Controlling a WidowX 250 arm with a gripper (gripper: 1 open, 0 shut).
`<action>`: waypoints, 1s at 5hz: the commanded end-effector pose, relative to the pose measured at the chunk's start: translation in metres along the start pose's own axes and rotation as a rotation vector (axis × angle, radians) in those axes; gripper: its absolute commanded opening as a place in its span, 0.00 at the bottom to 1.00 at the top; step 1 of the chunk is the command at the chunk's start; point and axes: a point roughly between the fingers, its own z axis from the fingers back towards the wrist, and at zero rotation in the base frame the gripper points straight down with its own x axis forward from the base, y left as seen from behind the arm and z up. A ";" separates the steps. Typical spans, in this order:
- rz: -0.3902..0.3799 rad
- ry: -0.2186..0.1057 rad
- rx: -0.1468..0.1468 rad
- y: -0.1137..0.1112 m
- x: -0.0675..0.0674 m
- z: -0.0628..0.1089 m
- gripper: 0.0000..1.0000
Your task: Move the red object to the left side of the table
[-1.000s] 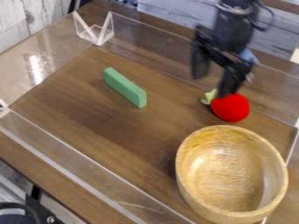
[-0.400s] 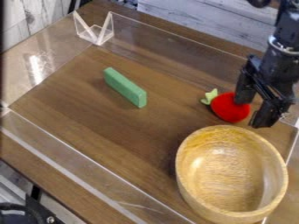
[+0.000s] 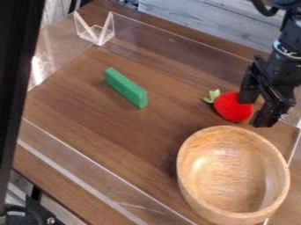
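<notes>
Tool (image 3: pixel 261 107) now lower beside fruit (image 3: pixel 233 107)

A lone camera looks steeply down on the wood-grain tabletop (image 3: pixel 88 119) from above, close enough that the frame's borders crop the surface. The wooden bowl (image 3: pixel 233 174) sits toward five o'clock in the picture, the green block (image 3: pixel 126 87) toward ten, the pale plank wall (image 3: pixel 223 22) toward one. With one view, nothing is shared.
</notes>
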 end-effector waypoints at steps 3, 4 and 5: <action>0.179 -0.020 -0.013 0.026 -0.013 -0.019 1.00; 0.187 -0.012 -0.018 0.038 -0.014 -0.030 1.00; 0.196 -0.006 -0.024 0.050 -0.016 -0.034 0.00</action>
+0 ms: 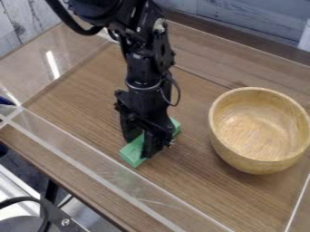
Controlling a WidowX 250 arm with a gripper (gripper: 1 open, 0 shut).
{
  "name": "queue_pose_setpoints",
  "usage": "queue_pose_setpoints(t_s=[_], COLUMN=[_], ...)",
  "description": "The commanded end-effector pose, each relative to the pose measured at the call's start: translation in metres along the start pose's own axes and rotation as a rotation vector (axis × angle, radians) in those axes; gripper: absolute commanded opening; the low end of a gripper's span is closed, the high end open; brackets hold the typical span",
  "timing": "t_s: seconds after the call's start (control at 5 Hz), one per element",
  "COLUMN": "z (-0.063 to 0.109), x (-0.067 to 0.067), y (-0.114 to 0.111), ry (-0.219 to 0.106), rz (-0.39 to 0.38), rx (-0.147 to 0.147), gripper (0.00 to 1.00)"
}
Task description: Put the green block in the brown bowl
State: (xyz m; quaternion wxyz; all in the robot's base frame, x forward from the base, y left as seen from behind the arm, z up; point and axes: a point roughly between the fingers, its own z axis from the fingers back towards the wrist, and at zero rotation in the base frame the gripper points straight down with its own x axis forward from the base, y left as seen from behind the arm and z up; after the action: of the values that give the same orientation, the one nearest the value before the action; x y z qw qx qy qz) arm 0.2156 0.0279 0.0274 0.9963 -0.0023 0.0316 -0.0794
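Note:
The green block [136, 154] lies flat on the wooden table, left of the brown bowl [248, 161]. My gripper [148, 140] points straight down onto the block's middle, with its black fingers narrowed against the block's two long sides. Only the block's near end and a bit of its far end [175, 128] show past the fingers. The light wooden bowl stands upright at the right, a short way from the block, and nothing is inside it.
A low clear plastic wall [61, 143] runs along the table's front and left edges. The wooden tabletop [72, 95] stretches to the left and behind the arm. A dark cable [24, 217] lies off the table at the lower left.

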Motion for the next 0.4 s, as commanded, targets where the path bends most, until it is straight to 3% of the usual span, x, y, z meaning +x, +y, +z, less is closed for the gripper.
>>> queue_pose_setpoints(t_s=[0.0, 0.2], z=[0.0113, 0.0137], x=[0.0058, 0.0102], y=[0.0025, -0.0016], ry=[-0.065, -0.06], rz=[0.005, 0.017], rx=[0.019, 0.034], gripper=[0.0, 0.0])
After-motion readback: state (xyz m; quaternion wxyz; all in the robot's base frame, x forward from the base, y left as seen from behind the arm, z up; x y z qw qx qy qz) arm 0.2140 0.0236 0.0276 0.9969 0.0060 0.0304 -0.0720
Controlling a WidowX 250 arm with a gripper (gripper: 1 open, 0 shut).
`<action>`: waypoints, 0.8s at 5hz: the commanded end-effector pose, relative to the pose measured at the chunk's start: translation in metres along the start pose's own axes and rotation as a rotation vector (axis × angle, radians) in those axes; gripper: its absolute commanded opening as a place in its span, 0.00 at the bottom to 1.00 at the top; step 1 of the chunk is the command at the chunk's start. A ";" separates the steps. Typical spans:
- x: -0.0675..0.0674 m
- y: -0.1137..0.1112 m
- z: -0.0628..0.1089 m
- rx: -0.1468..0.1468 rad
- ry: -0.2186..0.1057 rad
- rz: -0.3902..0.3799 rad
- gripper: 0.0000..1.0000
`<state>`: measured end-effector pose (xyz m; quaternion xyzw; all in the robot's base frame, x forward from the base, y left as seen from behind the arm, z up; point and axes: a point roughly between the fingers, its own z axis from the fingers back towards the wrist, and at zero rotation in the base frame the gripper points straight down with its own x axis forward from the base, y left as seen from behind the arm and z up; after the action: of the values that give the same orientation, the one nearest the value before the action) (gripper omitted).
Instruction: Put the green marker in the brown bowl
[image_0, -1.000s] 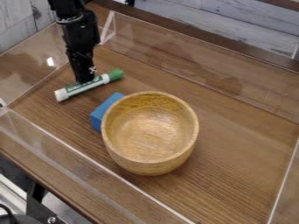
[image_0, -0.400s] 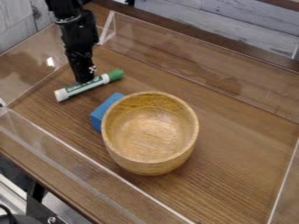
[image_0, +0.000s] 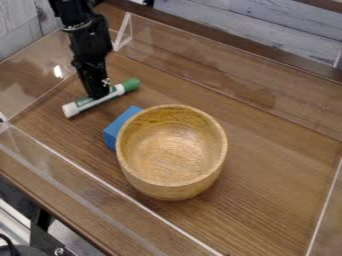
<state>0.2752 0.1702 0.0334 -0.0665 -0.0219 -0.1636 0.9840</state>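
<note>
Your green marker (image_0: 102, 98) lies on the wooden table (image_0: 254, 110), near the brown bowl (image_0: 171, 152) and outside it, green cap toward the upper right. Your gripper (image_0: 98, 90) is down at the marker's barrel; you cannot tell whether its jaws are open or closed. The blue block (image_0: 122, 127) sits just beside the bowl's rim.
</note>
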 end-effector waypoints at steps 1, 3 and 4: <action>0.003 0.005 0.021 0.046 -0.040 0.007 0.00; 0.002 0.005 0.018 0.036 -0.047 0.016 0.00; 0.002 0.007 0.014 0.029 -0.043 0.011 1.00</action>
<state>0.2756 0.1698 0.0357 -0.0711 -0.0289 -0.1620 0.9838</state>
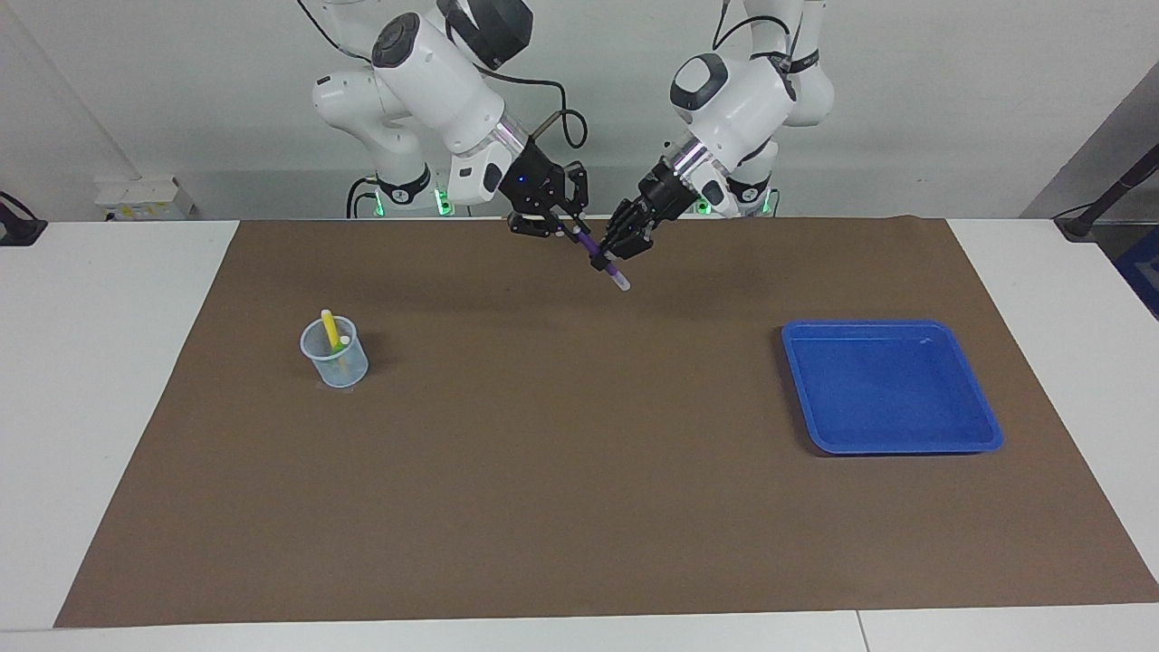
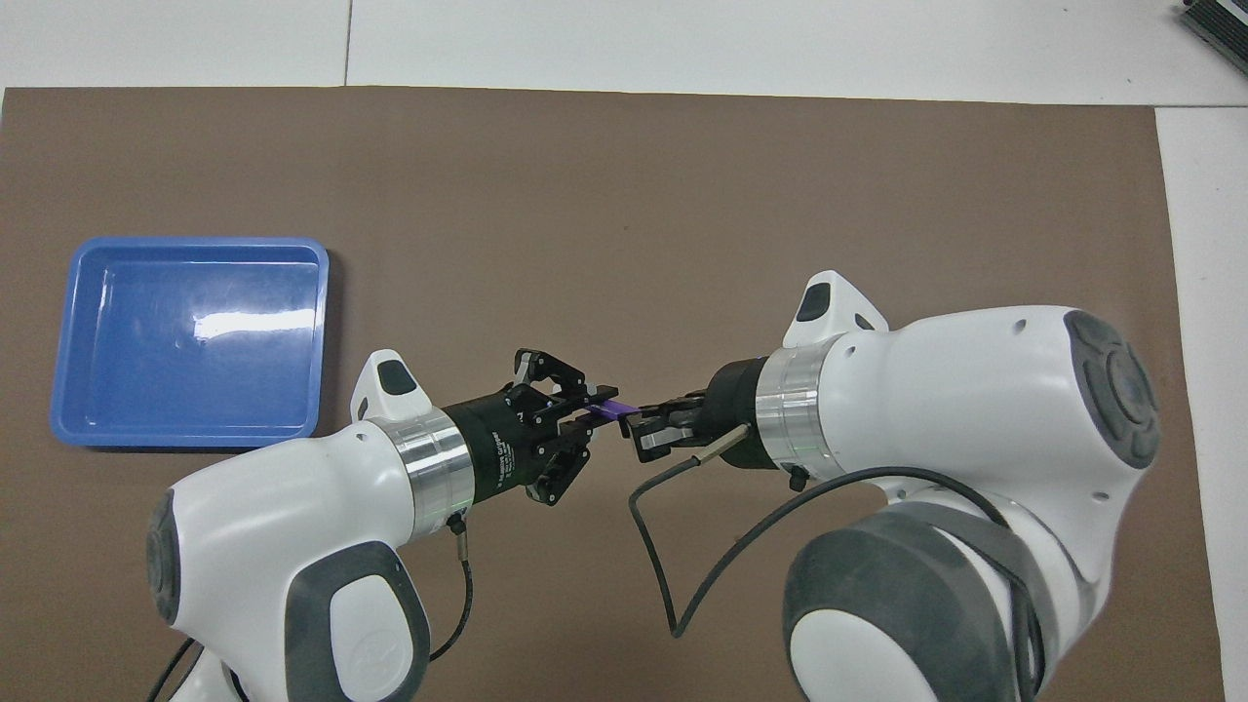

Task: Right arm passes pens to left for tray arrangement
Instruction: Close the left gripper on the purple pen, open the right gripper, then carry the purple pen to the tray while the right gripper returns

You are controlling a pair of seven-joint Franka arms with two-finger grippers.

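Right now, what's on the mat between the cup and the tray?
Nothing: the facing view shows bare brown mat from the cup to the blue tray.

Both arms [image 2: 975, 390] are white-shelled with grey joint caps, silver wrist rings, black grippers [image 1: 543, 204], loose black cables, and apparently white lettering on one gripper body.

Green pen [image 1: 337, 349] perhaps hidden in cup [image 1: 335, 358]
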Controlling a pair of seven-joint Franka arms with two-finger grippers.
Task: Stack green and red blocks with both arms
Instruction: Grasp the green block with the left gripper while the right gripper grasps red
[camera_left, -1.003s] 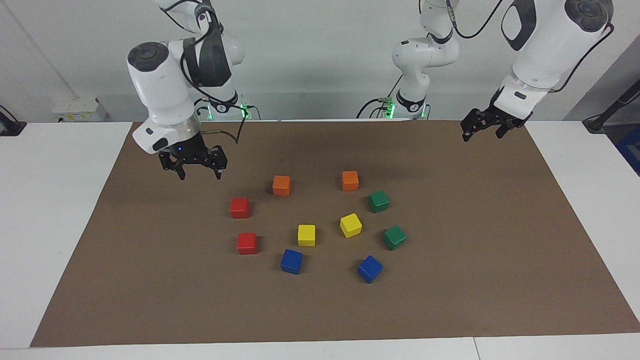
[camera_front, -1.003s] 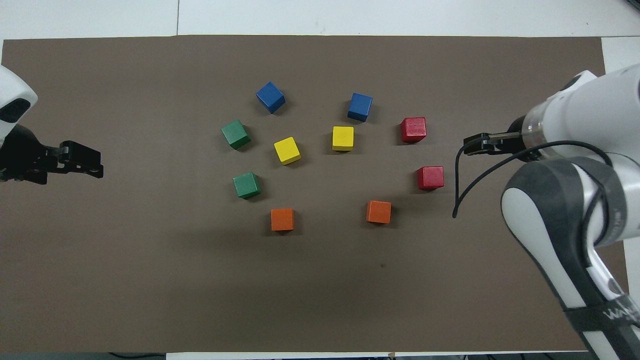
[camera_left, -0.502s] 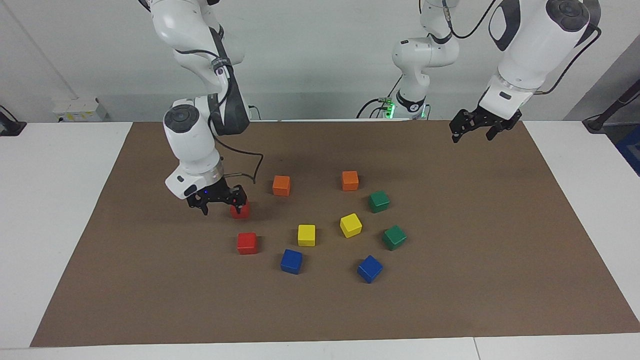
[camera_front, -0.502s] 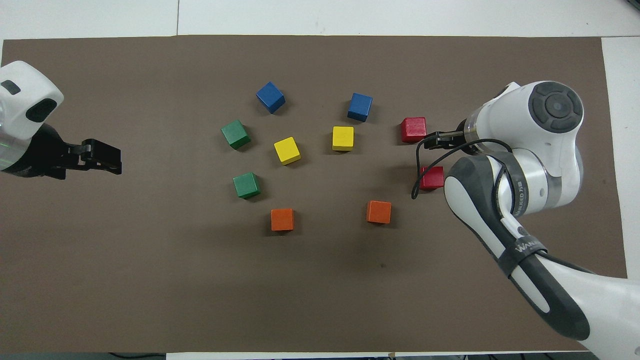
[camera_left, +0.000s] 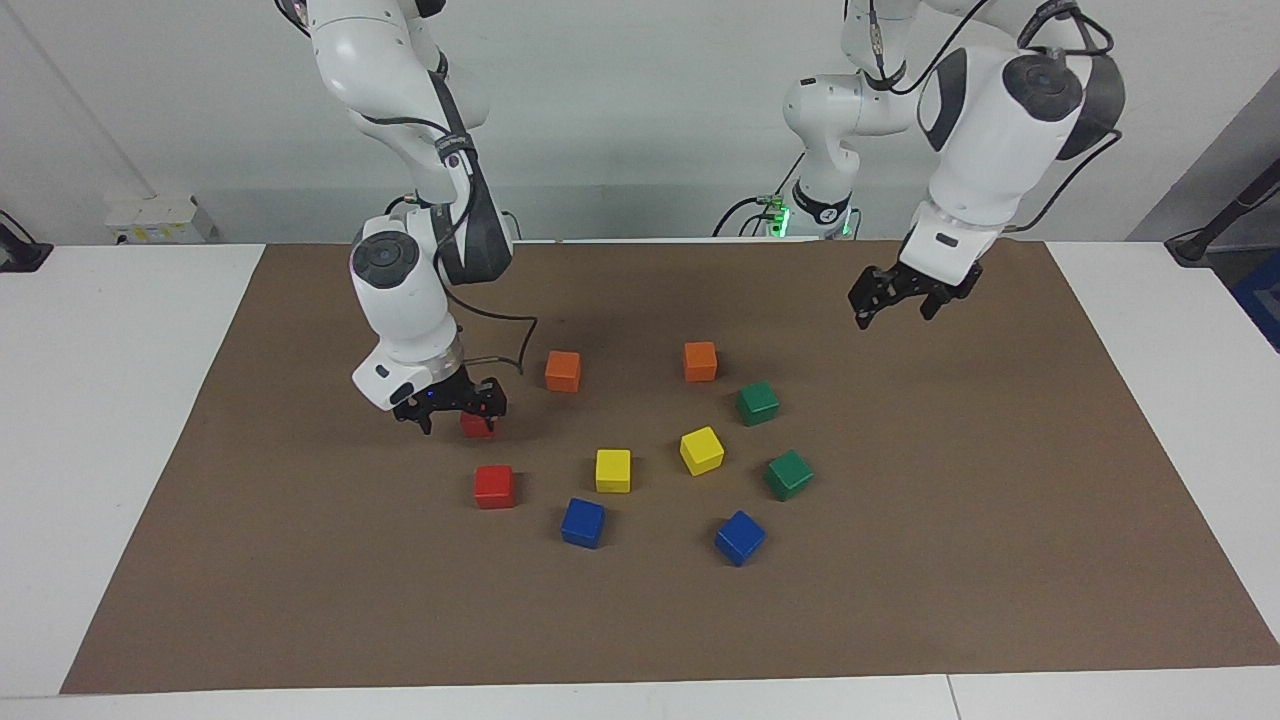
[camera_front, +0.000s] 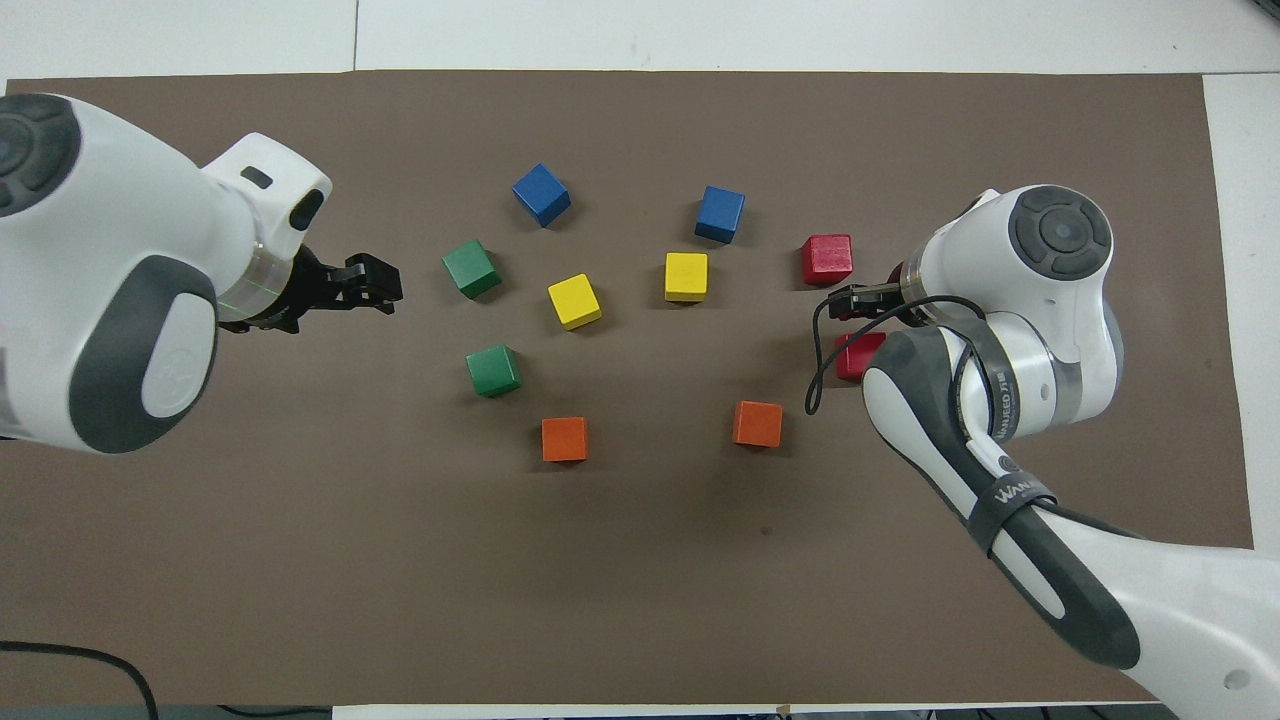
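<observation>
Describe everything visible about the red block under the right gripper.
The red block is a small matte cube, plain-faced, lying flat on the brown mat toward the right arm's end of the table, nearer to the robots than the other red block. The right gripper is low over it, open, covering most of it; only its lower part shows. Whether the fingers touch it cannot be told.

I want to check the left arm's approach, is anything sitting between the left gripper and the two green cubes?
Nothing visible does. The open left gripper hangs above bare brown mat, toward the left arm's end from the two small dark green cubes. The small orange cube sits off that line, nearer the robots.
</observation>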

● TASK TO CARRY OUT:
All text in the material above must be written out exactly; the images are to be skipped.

● TASK RESPONSE:
Controlling a WidowX 250 arm with a gripper (gripper: 1 open, 0 shut).
`<action>`: waypoints, 1s at 5hz: the commanded end-effector pose, relative to the pose measured at the chunk's start: translation in metres along the start pose's own axes and rotation as a rotation vector (axis × angle, radians) in those axes; gripper: its absolute commanded opening as a place in its span, 0.00 at the bottom to 1.00 at the top; step 1 of the chunk is the command at the chunk's start; point and axes: a point roughly between the fingers, its own z axis from the fingers back towards the wrist, and at zero rotation in the base frame the gripper points straight down with its own x axis forward from the base, y left as seen from behind the arm and z up. A ";" separates the steps. Typical spans, in this order:
- rz: -0.3902..0.3799 rad
- ry: -0.2186..0.1057 rad
- rx: -0.1468..0.1468 rad
- y: -0.1137..0.1112 m
- x: -0.0675..0.0674 m
- z: -0.0628..0.1089 m
- gripper: 0.0000..1.0000
Your task: Move the red object to the left side of the table
[-1.000s] 
[-0.400s] 
[+0.000s] 
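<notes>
Tool (image 3: pixel 261 107) now lower beside fruit (image 3: pixel 233 107)

A lone camera looks steeply down on the wood-grain tabletop (image 3: pixel 88 119) from above, close enough that the frame's borders crop the surface. The wooden bowl (image 3: pixel 233 174) sits toward five o'clock in the picture, the green block (image 3: pixel 126 87) toward ten, the pale plank wall (image 3: pixel 223 22) toward one. With one view, nothing is shared.
</notes>
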 end-effector waypoints at steps 3, 4 and 5: <action>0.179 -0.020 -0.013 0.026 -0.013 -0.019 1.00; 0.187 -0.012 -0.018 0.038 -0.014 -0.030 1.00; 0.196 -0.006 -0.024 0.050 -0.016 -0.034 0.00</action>
+0 ms: 
Controlling a WidowX 250 arm with a gripper (gripper: 1 open, 0 shut).
{
  "name": "queue_pose_setpoints",
  "usage": "queue_pose_setpoints(t_s=[_], COLUMN=[_], ...)",
  "description": "The commanded end-effector pose, each relative to the pose measured at the call's start: translation in metres along the start pose's own axes and rotation as a rotation vector (axis × angle, radians) in those axes; gripper: absolute commanded opening; the low end of a gripper's span is closed, the high end open; brackets hold the typical span",
  "timing": "t_s: seconds after the call's start (control at 5 Hz), one per element",
  "COLUMN": "z (-0.063 to 0.109), x (-0.067 to 0.067), y (-0.114 to 0.111), ry (-0.219 to 0.106), rz (-0.39 to 0.38), rx (-0.147 to 0.147), gripper (0.00 to 1.00)"
}
Task description: Put the green block in the brown bowl
State: (xyz m; quaternion wxyz; all in the robot's base frame, x forward from the base, y left as seen from behind the arm, z up; point and axes: a point roughly between the fingers, its own z axis from the fingers back towards the wrist, and at zero rotation in the base frame the gripper points straight down with its own x axis forward from the base, y left as seen from behind the arm and z up; after the action: of the values that give the same orientation, the one nearest the value before the action; x y z qw qx qy qz) arm 0.2156 0.0279 0.0274 0.9963 -0.0023 0.0316 -0.0794
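Note:
The green block [136, 154] lies flat on the wooden table, left of the brown bowl [248, 161]. My gripper [148, 140] points straight down onto the block's middle, with its black fingers narrowed against the block's two long sides. Only the block's near end and a bit of its far end [175, 128] show past the fingers. The light wooden bowl stands upright at the right, a short way from the block, and nothing is inside it.
A low clear plastic wall [61, 143] runs along the table's front and left edges. The wooden tabletop [72, 95] stretches to the left and behind the arm. A dark cable [24, 217] lies off the table at the lower left.
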
Motion for the next 0.4 s, as commanded, targets where the path bends most, until it is straight to 3% of the usual span, x, y, z meaning +x, +y, +z, less is closed for the gripper.
>>> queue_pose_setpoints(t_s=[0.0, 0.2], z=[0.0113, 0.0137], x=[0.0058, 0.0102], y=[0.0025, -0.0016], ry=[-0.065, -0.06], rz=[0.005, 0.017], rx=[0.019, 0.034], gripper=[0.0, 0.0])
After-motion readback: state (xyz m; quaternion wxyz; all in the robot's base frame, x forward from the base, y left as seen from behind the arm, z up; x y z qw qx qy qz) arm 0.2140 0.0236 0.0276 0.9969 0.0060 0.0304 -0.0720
Controlling a WidowX 250 arm with a gripper (gripper: 1 open, 0 shut).
`<action>`: waypoints, 0.8s at 5hz: the commanded end-effector pose, relative to the pose measured at the chunk's start: translation in metres along the start pose's own axes and rotation as a rotation vector (axis × angle, radians) in those axes; gripper: its absolute commanded opening as a place in its span, 0.00 at the bottom to 1.00 at the top; step 1 of the chunk is the command at the chunk's start. A ";" separates the steps. Typical spans:
- x: -0.0675..0.0674 m
- y: -0.1137..0.1112 m
- z: -0.0628..0.1089 m
- rx: -0.1468..0.1468 rad
- ry: -0.2186..0.1057 rad
- rz: -0.3902..0.3799 rad
- gripper: 0.0000..1.0000
`<state>`: measured end-effector pose (xyz m; quaternion xyzw; all in the robot's base frame, x forward from the base, y left as seen from behind the arm, z up; point and axes: a point roughly between the fingers, its own z axis from the fingers back towards the wrist, and at zero rotation in the base frame the gripper points straight down with its own x axis forward from the base, y left as seen from behind the arm and z up; after the action: of the values that give the same orientation, the one nearest the value before the action) (gripper omitted).
Instruction: Put the green marker in the brown bowl
[image_0, -1.000s] 
[image_0, -0.400s] 
[image_0, +0.000s] 
<state>0.2752 0.1702 0.0334 -0.0665 -0.0219 -0.1636 0.9840</state>
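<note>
Your green marker (image_0: 102, 98) lies on the wooden table (image_0: 254, 110), near the brown bowl (image_0: 171, 152) and outside it, green cap toward the upper right. Your gripper (image_0: 98, 90) is down at the marker's barrel; you cannot tell whether its jaws are open or closed. The blue block (image_0: 122, 127) sits just beside the bowl's rim.
</note>
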 end-effector waypoints at steps 1, 3 and 4: <action>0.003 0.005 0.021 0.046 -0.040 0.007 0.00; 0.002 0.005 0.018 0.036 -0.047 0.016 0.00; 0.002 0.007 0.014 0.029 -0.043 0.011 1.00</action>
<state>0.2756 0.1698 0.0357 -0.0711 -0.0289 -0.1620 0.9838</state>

Task: Right arm passes pens to left for tray arrangement
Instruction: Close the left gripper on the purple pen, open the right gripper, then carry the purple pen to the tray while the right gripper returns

You are controlling a pair of seven-joint Franka arms with two-finger grippers.

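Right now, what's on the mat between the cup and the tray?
Nothing: the facing view shows bare brown mat from the cup to the blue tray.

Both arms [image 2: 975, 390] are white-shelled with grey joint caps, silver wrist rings, black grippers [image 1: 543, 204], loose black cables, and apparently white lettering on one gripper body.

Green pen [image 1: 337, 349] perhaps hidden in cup [image 1: 335, 358]
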Controlling a pair of seven-joint Franka arms with two-finger grippers.
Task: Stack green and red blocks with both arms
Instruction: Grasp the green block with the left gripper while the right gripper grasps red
[camera_left, -1.003s] 
[camera_front, -1.003s] 
[camera_left, -0.502s] 
[camera_front, -0.502s] 
[camera_left, +0.000s] 
[camera_front, +0.000s] 
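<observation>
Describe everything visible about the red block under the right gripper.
The red block is a small matte cube, plain-faced, lying flat on the brown mat toward the right arm's end of the table, nearer to the robots than the other red block. The right gripper is low over it, open, covering most of it; only its lower part shows. Whether the fingers touch it cannot be told.

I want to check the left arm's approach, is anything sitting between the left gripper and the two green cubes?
Nothing visible does. The open left gripper hangs above bare brown mat, toward the left arm's end from the two small dark green cubes. The small orange cube sits off that line, nearer the robots.
</observation>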

Nothing else is required for this exercise.